(Work instruction):
Reproduce the records exactly through the line with "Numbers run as".

(Input):
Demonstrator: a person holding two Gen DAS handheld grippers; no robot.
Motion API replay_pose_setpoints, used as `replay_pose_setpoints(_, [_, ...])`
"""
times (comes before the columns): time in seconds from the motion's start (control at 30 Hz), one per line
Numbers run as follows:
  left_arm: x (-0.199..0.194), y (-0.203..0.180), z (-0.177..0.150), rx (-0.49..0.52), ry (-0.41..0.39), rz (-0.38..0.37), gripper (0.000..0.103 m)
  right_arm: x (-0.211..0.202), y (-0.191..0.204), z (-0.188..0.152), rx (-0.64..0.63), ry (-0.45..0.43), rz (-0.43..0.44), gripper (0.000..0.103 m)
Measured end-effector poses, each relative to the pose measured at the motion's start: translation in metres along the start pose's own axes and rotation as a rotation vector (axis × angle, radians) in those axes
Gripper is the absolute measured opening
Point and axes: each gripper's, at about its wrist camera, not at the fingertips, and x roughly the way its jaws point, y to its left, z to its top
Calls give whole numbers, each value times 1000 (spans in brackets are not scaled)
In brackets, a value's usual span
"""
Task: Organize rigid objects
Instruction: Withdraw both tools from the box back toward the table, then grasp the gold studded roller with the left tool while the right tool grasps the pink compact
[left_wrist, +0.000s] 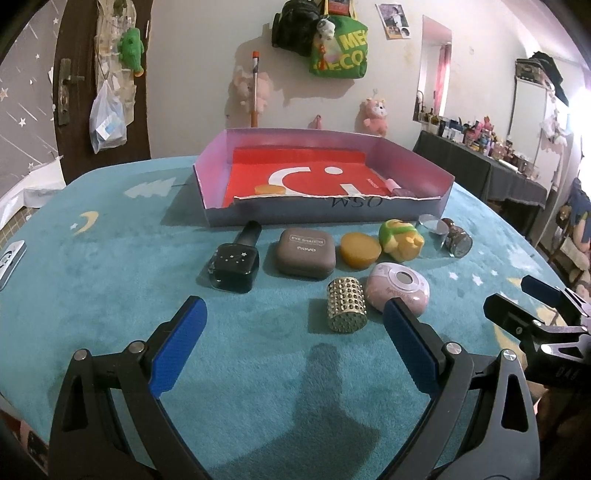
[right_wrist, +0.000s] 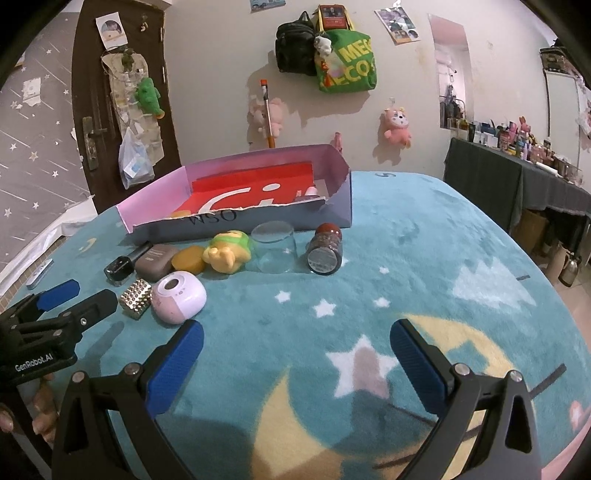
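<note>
A shallow pink box (left_wrist: 413, 162) with a red sheet inside stands at the back of the teal mat; it also shows in the right wrist view (right_wrist: 332, 155). In front of it lie a black bottle (left_wrist: 234, 264), a brown eye-shadow case (left_wrist: 306, 253), an orange puck (left_wrist: 360, 249), a green-yellow toy (left_wrist: 400, 240), a clear disc (left_wrist: 432, 225), a dark jar (left_wrist: 458, 238), a studded gold cylinder (left_wrist: 347, 304) and a pink oval case (left_wrist: 400, 290). My left gripper (left_wrist: 295, 347) is open, just short of the cylinder. My right gripper (right_wrist: 295, 365) is open over bare mat.
An orange disc (left_wrist: 270, 189) and small pink items (left_wrist: 397, 188) lie inside the box. A white device (left_wrist: 11, 260) sits at the mat's left edge. A dark side table (right_wrist: 517, 177) with several bottles stands at the right. Bags and plush toys hang on the wall.
</note>
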Motion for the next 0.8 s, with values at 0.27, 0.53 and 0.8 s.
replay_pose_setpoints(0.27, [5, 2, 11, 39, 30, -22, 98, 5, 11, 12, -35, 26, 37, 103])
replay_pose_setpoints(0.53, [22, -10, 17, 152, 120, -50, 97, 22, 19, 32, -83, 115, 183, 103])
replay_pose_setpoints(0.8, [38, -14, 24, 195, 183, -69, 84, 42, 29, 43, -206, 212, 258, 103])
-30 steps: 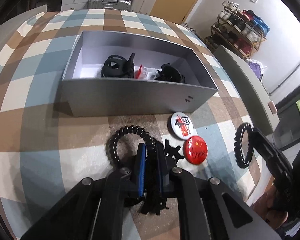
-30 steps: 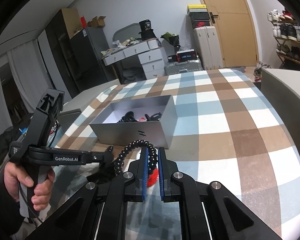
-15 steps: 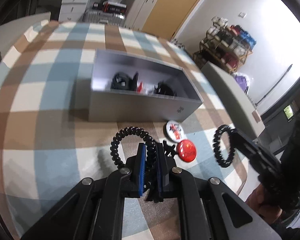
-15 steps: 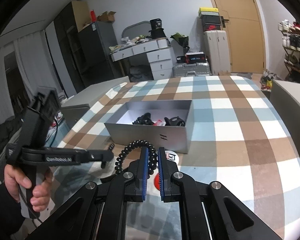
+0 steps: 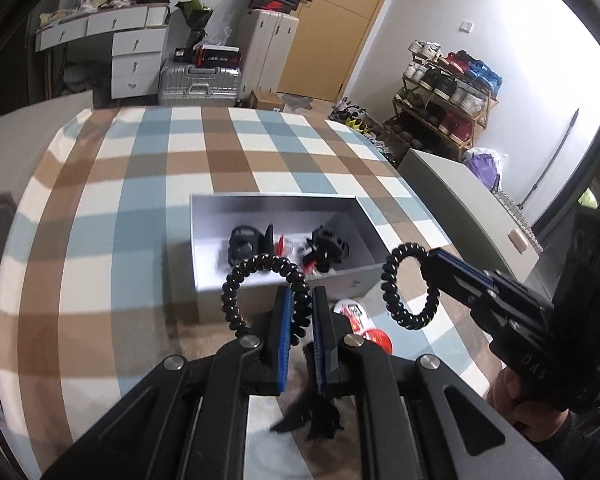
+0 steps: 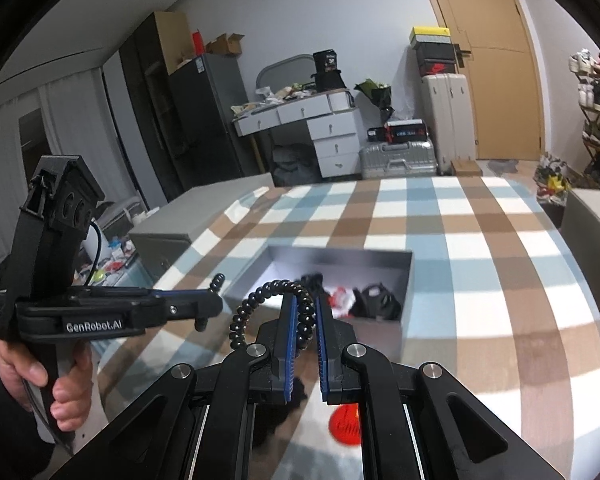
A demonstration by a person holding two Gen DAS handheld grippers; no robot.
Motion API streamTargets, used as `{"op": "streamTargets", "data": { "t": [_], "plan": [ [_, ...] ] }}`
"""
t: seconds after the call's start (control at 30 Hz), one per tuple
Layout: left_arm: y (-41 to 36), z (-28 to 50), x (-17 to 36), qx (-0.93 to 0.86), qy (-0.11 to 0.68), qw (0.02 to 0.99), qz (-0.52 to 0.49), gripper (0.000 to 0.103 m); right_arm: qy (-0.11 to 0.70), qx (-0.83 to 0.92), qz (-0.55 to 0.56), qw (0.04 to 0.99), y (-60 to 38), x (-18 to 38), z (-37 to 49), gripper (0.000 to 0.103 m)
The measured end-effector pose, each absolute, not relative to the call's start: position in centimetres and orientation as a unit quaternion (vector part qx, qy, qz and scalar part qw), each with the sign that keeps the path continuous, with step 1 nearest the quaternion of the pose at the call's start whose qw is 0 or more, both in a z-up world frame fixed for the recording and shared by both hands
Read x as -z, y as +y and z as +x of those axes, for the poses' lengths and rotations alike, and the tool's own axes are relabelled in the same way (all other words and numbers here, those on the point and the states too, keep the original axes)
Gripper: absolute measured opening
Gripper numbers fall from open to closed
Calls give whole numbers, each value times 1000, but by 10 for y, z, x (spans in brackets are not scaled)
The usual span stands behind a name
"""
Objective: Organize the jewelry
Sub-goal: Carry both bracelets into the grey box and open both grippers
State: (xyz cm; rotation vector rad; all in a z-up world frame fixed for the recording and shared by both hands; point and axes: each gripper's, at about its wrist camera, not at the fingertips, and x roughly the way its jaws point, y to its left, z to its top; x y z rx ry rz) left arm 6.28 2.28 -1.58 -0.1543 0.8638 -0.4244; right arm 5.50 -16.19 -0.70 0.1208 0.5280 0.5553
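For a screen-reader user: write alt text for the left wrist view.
The left gripper is shut on a black spiral hair tie, held above a checked tablecloth. Beyond it is an open grey box holding dark hair clips, and to the right the right gripper holds a second spiral hair tie. Round badges lie beside the box.

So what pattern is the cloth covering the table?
The tablecloth is a check of brown, light blue and white squares, clearest in the left wrist view.
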Motion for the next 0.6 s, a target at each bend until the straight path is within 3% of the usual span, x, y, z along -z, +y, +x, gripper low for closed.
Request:
{"op": "streamTargets", "data": {
  "t": [0.6],
  "plan": [
    [7, 115, 23, 232, 431, 869, -78, 5, 269, -268, 82, 921, -166, 7, 117, 9]
  ]
}}
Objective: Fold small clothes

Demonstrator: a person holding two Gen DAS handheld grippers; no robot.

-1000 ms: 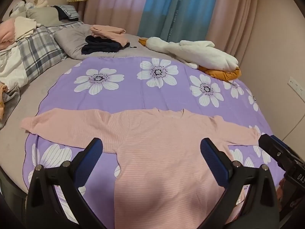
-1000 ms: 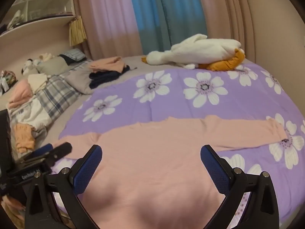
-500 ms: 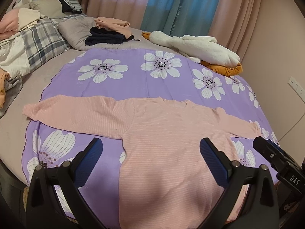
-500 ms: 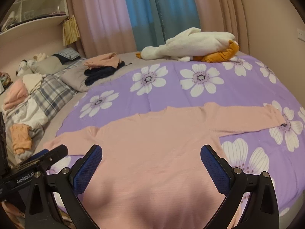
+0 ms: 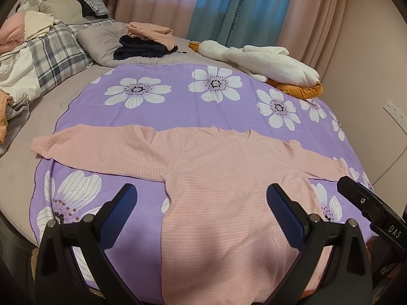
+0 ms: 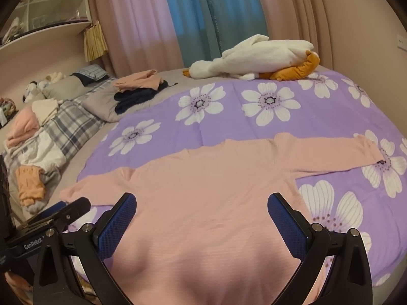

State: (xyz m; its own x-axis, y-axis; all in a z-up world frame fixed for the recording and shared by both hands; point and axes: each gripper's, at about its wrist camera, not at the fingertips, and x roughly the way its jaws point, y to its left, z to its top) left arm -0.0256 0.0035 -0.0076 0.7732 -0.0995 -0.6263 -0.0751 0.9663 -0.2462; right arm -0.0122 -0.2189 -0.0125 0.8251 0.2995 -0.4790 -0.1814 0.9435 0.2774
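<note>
The pink striped long-sleeved knit top [image 5: 229,178] lies flat, sleeves outstretched, on the purple flower-print bedsheet [image 5: 178,106]. Both the left gripper [image 5: 201,203] and right gripper [image 6: 202,211] remain spread, empty, and have drawn slightly back from the top since earlier.

Plush goose [image 5: 264,61], plaid pillow [image 5: 53,50], teal curtains [image 6: 198,17]

We see dim, pinkish light; daylight glows through curtains [image 5: 244,7]. Soft shadow on shirt [image 6: 203,267] near us. Fisheye bends edges; corners black.
</note>
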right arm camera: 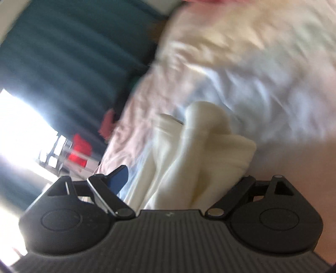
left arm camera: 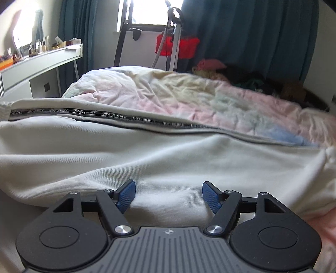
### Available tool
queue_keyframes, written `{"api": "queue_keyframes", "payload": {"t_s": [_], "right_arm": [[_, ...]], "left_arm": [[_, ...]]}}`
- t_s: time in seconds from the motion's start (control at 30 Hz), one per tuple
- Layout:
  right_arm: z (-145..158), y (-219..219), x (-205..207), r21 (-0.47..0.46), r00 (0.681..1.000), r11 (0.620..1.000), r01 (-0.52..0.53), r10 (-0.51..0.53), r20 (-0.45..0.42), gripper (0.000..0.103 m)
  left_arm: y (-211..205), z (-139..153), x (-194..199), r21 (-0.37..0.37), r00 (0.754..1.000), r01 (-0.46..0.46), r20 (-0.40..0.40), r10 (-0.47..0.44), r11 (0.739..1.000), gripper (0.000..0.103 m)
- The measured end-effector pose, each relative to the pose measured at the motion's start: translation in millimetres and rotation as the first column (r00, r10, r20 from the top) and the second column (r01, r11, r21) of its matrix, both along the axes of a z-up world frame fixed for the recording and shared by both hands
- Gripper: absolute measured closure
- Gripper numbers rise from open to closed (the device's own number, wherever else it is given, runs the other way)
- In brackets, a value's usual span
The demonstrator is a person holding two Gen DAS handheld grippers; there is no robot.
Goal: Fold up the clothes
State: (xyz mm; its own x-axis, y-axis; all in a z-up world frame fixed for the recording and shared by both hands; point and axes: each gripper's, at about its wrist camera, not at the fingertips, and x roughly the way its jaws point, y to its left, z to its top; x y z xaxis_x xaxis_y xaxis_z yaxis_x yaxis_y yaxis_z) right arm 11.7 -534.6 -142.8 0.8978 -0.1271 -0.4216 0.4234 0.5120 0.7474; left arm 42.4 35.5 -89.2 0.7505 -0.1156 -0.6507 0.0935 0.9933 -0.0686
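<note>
Gaping fingers over cream garment

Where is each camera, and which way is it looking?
Left wrist: on the left gripper, low over the white garment, facing across the bed to the window; open jaws show.
Right wrist: on the right gripper, tilted and blurred, facing the garment's bunched end; open jaws show.
Shared: garment, bed, teal curtains, red thing.
</note>
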Motion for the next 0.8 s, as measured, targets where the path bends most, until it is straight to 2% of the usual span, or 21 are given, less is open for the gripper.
{"api": "queue_keyframes", "payload": {"t_s": [0.1, 0.2, 0.3, 0.33, 0.37, 0.43, 0.5, 0.57, 0.67, 0.73, 0.8], "right_arm": [[-10, -3, 8, 0.001, 0.997, 1.0, -0.01, 0.01, -0.076, 0.012], [-20, -9, 12, 0.018, 0.995, 1.0, -0.009, 0.01, -0.095, 0.012], [-19, -8, 22, -0.028, 0.991, 0.999, -0.036, 0.032, -0.132, 0.012], [-15, -4, 26, -0.088, 0.986, 0.994, -0.059, 0.044, -0.16, 0.028], [-9, 0, 29, -0.166, 0.979, 0.983, -0.078, 0.043, -0.201, 0.053], [-1, 3, 29, -0.241, 0.969, 0.967, -0.081, 0.019, -0.246, 0.079], [8, 3, 24, -0.268, 0.974, 0.961, -0.061, -0.002, -0.226, 0.083], [29, 16, 25, -0.362, 0.98, 0.93, -0.067, -0.006, -0.197, 0.086], [70, 47, 31, -0.512, 0.989, 0.856, -0.074, -0.005, -0.15, 0.089], [99, 76, 35, -0.601, 0.995, 0.797, -0.066, 0.008, -0.1, 0.089], [128, 116, 37, -0.704, 0.998, 0.707, -0.067, 0.048, -0.046, 0.089]], "left_arm": [[-5, -4, -2, 0.045, 1.0, 0.013, -0.007, -0.013, 0.999, 0.029], [-5, -7, 0, 0.05, 1.0, 0.016, -0.013, -0.016, 0.999, 0.029], [-6, -9, 2, 0.057, 1.0, 0.018, -0.016, -0.018, 0.998, 0.028], [-6, -9, 3, 0.058, 1.0, 0.018, -0.015, -0.018, 0.998, 0.028], [-6, -9, 4, 0.059, 1.0, 0.019, -0.015, -0.018, 0.998, 0.028], [-6, -8, 5, 0.058, 1.0, 0.021, -0.013, -0.021, 0.998, 0.028], [-5, -8, 5, 0.054, 1.0, 0.023, -0.012, -0.023, 0.998, 0.028], [-4, -6, 4, 0.045, 1.0, 0.026, -0.008, -0.025, 0.999, 0.028], [-1, -1, 0, 0.041, 0.999, 0.034, 0.012, -0.035, 0.999, 0.028], [1, 4, -3, 0.055, 0.999, 0.028, 0.04, -0.03, 0.998, 0.028], [4, 11, -6, 0.086, 0.997, 0.009, 0.077, -0.016, 0.996, 0.027]]}}
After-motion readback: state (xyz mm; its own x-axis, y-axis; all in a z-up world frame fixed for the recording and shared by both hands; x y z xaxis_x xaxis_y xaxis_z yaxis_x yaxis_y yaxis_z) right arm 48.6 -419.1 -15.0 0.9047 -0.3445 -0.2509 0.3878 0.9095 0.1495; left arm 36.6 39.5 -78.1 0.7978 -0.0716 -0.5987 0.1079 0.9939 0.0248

(Response to this exercise):
Demonstrator: a person holding two Gen DAS handheld grippers; no robot.
Motion API replay_pose_setpoints, used as `replay_pose_setpoints(_, [_, ...])`
"""
times (comes before the columns): time in seconds from the motion's start (control at 30 Hz), one per line
Numbers run as follows:

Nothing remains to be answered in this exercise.